→ Goal of the exercise
When the string "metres" is part of a line in the data below, report the whole line.

→ Supplied information
------------------------------

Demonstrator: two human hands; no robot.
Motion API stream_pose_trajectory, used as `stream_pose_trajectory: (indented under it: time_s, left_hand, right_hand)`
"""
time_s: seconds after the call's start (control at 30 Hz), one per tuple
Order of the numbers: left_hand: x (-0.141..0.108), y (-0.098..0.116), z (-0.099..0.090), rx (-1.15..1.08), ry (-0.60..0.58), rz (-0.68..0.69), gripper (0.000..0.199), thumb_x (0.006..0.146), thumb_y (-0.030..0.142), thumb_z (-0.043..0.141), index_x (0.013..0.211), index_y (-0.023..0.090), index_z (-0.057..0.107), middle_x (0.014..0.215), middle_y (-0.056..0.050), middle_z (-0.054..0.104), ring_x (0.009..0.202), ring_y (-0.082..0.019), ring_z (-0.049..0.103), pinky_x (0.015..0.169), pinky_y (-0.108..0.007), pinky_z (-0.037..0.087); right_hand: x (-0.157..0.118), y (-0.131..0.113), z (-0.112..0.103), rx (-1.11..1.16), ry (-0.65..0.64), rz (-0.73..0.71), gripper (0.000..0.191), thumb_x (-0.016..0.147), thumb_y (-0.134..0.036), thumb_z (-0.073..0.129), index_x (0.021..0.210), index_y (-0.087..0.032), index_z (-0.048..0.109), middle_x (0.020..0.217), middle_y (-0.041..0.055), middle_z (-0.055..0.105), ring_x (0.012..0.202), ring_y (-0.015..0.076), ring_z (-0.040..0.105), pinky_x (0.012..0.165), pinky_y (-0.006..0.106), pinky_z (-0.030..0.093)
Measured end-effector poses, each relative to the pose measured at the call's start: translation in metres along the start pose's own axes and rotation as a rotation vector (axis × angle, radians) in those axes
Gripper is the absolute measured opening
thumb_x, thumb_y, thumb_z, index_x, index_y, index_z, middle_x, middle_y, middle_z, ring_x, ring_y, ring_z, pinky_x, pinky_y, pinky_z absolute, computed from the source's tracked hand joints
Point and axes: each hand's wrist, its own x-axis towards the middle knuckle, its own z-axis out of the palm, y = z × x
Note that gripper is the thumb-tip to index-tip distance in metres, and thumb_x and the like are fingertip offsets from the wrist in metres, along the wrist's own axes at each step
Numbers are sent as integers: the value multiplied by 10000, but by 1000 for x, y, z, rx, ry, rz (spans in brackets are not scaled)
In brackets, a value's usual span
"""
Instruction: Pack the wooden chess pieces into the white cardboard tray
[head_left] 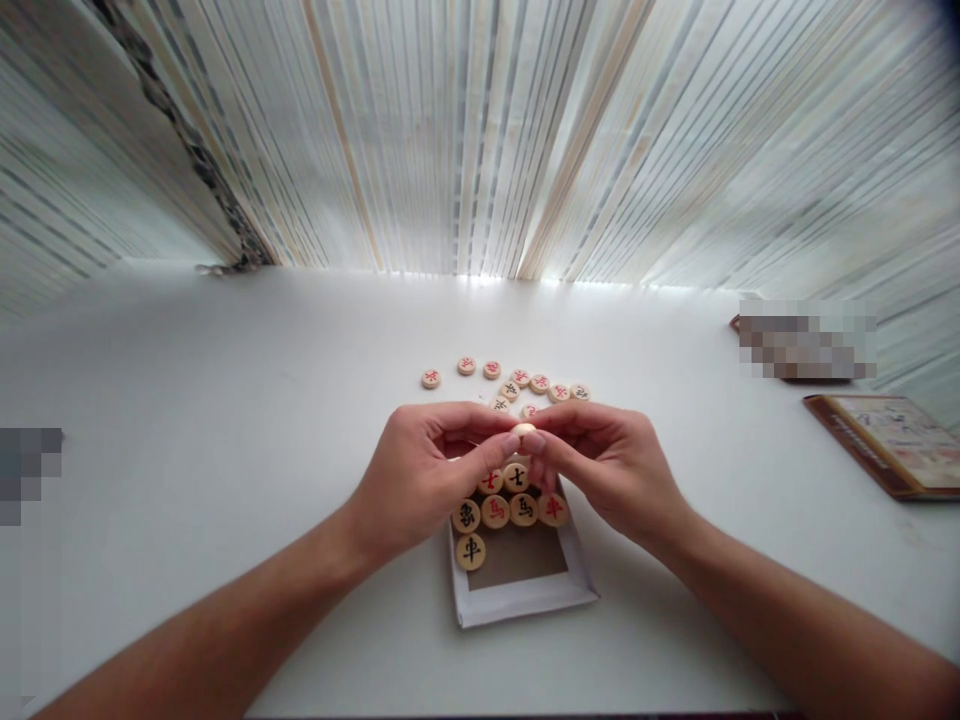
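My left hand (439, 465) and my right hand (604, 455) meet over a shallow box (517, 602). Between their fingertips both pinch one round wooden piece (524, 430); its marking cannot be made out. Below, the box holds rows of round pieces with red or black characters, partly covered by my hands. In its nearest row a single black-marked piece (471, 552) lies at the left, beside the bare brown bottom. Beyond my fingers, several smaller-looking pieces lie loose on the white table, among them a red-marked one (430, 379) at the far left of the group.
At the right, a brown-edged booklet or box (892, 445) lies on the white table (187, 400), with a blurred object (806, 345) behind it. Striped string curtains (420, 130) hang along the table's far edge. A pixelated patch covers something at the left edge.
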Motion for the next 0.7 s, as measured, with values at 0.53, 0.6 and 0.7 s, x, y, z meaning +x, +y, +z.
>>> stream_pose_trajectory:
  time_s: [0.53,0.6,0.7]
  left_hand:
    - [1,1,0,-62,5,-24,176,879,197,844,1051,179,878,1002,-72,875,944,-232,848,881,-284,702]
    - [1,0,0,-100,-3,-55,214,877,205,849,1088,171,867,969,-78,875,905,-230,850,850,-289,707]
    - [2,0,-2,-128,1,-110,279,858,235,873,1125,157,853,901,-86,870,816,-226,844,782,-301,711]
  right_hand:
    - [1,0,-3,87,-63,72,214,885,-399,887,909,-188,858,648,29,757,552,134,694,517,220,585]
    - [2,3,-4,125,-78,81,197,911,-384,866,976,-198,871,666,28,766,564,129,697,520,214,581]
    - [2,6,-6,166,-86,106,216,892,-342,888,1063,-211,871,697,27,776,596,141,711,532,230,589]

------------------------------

→ Your solution
Measured end-effector poses, each relative to the pose measured at the call's start: translation in metres along the start pose's own axes and rotation as a rotation vector (axis × angle, radians) in those axes
Note that gripper is the thumb-tip to index-tip distance in metres, and thumb_x and the like are fingertip offsets from the wrist in metres, along the wrist's own axes at each step

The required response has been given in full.